# Task goal:
For each line in the data below that has the word "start", copy that line.

# Information supplied:
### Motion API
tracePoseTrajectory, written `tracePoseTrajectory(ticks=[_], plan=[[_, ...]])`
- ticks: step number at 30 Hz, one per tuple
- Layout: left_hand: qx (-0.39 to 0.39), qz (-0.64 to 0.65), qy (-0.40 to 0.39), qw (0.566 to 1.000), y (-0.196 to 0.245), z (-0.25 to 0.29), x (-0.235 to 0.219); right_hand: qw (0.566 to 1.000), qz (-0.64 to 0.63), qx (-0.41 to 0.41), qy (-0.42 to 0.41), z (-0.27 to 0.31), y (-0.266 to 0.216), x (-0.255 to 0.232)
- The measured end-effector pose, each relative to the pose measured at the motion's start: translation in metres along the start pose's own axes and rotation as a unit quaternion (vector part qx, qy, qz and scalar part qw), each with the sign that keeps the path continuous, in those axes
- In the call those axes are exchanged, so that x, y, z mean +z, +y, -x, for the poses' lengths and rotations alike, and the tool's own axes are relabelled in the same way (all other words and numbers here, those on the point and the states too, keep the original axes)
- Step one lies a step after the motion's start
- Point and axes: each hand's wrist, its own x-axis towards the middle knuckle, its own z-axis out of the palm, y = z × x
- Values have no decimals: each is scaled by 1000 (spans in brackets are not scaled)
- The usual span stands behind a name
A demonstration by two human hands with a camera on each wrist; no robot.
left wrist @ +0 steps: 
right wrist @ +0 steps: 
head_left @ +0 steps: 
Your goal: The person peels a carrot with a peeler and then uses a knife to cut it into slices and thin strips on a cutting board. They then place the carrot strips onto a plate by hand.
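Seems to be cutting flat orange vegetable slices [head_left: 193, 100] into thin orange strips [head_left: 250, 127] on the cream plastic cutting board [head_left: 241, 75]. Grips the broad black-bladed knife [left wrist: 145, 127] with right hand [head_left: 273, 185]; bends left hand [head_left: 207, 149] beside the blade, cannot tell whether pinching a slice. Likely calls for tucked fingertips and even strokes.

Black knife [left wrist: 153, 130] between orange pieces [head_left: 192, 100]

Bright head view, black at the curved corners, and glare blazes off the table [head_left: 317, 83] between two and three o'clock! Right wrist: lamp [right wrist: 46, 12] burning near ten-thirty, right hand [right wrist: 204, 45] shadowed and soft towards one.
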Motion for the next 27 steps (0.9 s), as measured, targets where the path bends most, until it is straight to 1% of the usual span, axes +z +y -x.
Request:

# Finished exercise:
- The measured end-effector pose, each relative to the pose measured at the motion's start: translation in metres along the start pose's own axes and rotation as a unit quaternion (vector part qx, qy, qz and scalar part qw), each with the sign that keeps the path continuous, in those axes
- Step one lies a step after the motion's start

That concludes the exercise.